■ Assignment
Give again, word for word, every line below from the one that has "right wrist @" through the one that has "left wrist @", both included, and no others.

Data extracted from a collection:

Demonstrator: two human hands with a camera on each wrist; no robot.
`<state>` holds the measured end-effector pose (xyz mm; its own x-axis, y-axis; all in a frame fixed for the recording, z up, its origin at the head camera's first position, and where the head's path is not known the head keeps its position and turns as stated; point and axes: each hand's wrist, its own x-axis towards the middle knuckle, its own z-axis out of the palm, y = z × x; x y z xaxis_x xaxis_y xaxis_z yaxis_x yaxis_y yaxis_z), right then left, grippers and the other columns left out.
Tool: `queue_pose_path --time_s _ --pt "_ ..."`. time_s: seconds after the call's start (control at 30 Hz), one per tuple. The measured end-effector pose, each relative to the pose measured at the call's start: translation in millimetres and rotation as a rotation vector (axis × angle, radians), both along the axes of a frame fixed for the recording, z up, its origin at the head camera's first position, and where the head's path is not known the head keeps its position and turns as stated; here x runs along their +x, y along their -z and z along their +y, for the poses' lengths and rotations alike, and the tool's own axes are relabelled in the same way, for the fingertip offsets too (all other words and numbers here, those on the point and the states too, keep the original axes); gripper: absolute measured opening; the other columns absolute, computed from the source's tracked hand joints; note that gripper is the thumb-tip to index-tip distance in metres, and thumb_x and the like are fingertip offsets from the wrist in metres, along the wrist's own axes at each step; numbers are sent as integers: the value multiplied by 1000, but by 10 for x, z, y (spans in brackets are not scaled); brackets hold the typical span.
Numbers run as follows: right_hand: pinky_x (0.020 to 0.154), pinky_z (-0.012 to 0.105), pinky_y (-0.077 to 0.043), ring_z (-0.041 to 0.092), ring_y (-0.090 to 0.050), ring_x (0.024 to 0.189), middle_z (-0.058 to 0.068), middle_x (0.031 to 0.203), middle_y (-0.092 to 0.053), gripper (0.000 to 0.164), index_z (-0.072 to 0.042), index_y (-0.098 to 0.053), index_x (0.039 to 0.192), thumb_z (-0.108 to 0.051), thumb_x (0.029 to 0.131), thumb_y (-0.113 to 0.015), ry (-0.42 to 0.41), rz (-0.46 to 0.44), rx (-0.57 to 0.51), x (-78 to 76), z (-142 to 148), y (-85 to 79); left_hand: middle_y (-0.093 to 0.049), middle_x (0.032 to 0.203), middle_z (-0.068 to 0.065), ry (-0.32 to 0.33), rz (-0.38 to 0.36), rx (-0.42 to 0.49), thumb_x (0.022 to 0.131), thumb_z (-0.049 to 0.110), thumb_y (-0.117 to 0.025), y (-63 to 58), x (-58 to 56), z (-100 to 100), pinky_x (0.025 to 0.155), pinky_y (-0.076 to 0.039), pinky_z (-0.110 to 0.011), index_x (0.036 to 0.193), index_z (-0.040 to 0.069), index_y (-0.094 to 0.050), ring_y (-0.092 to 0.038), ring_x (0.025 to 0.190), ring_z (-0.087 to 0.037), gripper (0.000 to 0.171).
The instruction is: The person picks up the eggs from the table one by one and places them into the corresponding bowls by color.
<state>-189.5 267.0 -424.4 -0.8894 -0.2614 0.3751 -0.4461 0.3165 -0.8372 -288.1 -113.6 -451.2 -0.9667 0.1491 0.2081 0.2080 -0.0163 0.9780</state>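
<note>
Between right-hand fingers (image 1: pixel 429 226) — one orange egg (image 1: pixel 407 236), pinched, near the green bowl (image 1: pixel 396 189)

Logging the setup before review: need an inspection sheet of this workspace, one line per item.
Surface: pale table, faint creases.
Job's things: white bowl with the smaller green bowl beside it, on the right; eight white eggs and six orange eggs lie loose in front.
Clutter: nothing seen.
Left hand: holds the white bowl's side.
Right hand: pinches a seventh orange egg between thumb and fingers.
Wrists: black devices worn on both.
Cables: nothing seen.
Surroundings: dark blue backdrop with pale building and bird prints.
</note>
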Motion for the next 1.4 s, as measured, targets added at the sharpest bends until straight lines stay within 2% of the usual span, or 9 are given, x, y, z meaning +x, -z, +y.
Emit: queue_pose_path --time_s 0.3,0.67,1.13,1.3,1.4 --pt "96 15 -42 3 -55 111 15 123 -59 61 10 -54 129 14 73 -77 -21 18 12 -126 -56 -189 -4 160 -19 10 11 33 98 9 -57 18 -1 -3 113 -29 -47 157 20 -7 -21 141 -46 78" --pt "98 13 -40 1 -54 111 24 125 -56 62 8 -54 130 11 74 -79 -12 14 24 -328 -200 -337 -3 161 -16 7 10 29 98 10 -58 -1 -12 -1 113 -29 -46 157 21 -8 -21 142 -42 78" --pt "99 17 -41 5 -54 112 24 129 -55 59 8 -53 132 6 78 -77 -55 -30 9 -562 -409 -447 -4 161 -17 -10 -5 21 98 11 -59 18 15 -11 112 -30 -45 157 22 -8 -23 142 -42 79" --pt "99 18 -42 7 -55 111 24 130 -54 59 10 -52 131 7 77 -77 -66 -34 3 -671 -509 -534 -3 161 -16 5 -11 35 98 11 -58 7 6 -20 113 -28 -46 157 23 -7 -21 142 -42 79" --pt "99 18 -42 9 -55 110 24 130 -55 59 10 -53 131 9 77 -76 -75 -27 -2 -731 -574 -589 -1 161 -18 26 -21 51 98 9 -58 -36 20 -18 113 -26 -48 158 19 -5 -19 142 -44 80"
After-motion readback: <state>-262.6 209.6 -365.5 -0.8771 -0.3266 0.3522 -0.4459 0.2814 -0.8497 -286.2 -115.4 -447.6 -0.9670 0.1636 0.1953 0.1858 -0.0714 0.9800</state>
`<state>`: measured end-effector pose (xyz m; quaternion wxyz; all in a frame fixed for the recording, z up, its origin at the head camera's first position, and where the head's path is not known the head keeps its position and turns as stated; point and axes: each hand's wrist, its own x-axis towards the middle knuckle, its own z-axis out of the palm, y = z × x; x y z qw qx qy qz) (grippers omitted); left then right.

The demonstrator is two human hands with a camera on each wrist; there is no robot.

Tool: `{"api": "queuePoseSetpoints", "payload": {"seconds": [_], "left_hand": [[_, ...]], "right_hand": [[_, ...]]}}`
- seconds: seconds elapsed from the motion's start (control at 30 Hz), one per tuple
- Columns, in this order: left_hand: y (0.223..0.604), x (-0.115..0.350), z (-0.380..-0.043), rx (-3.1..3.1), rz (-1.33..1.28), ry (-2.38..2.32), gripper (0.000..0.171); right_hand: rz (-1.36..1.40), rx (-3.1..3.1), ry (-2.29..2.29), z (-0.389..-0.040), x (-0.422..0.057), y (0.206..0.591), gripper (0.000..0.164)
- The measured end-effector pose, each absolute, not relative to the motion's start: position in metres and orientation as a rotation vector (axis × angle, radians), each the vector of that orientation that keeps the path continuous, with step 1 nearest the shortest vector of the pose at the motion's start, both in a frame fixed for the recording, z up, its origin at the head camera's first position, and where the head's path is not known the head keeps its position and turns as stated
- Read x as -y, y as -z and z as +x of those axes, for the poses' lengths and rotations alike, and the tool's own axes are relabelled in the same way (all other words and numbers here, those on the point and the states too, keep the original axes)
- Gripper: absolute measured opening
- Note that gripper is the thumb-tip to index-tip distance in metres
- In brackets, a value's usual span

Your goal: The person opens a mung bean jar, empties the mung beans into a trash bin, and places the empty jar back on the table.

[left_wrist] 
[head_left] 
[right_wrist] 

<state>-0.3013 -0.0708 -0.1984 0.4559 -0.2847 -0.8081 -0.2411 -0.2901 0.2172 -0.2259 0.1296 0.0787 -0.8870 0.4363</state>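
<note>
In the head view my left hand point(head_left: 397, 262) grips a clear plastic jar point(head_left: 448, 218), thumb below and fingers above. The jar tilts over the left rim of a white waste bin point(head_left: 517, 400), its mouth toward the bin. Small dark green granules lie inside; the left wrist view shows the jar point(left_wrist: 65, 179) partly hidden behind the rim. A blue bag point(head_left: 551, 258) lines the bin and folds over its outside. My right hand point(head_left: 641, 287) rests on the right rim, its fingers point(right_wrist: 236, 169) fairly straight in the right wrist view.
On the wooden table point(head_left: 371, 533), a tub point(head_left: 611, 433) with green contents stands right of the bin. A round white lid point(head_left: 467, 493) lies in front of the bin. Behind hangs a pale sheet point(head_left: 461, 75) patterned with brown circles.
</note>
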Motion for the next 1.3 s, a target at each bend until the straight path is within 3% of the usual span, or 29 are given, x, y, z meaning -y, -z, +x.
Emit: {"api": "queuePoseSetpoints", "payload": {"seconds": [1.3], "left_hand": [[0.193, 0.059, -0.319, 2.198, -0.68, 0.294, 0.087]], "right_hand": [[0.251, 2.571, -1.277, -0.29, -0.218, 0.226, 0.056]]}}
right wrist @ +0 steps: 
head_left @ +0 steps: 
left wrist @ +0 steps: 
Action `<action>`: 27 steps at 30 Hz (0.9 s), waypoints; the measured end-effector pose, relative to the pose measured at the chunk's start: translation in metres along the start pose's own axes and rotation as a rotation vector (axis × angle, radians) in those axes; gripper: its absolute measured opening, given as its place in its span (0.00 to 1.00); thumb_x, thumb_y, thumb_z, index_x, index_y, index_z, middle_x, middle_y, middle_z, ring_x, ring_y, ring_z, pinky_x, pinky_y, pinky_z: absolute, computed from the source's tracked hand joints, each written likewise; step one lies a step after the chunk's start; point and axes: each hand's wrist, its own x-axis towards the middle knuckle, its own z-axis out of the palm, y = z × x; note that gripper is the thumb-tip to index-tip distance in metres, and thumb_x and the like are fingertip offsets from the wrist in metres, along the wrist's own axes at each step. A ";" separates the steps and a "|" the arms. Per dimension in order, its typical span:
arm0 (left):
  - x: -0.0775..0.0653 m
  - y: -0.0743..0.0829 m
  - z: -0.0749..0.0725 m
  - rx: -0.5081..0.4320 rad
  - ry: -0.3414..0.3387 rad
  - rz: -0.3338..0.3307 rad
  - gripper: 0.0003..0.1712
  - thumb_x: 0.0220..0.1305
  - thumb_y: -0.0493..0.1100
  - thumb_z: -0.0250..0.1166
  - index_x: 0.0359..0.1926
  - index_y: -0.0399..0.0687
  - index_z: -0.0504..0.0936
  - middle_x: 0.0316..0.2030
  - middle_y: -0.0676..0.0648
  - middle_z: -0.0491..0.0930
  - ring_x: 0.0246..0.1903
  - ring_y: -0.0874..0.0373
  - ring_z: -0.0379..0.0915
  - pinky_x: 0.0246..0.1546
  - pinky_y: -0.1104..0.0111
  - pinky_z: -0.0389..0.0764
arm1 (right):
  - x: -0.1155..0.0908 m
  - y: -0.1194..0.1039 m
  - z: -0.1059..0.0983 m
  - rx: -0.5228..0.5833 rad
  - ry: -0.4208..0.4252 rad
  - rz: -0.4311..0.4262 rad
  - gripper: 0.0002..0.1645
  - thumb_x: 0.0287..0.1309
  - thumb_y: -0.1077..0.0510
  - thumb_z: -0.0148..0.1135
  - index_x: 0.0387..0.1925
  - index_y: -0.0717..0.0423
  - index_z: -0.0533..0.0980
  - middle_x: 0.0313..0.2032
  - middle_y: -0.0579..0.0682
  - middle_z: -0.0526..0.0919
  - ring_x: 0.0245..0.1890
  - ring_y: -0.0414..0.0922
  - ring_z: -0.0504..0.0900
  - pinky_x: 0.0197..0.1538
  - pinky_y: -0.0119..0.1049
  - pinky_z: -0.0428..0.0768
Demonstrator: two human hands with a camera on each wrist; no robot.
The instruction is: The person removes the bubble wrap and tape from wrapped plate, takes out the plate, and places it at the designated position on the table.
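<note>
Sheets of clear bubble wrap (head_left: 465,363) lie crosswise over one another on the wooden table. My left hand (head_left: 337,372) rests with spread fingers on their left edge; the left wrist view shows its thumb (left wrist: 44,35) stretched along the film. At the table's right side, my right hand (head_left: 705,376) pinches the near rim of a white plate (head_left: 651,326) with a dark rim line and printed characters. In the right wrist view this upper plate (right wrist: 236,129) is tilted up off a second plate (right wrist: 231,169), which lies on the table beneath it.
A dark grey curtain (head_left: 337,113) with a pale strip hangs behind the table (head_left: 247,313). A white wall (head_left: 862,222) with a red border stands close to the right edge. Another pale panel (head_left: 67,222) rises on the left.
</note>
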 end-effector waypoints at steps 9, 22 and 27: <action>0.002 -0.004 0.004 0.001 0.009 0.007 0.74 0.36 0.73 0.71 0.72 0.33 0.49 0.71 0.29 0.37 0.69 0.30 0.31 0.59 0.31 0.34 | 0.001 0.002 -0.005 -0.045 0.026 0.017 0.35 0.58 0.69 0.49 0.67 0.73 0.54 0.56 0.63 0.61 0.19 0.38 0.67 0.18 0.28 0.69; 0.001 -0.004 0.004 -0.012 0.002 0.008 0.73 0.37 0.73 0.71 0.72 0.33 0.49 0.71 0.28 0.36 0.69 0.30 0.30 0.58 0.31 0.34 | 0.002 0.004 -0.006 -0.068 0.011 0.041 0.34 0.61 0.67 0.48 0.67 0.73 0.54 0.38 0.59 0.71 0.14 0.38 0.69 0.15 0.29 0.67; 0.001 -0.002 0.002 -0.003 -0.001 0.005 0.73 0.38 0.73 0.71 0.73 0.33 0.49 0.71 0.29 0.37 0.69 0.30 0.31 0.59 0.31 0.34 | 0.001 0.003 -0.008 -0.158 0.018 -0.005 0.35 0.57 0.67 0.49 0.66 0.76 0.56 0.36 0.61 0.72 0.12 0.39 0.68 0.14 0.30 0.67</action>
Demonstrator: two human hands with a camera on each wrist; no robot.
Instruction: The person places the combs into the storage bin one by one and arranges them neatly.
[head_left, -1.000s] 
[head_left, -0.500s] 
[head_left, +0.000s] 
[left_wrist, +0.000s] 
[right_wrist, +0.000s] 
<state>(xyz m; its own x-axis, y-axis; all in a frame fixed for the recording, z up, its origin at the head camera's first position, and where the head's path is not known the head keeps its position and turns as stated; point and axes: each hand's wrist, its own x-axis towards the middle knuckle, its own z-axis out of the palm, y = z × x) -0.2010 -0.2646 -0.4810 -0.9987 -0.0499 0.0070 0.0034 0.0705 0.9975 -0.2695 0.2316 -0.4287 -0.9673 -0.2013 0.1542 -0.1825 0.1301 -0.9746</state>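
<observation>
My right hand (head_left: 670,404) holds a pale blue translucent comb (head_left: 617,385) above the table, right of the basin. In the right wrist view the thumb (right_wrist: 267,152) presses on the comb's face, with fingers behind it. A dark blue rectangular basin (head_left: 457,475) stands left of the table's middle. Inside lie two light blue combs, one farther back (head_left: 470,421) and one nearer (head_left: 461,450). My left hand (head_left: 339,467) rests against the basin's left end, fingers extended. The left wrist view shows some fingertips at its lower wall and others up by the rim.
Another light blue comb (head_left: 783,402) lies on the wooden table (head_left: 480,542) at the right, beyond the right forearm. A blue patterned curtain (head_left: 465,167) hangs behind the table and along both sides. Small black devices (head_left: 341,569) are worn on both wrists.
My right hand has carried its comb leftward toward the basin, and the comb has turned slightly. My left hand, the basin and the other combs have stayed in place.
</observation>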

■ Answer to this task
right wrist @ +0 steps: 
head_left @ +0 steps: 
left wrist @ +0 steps: 

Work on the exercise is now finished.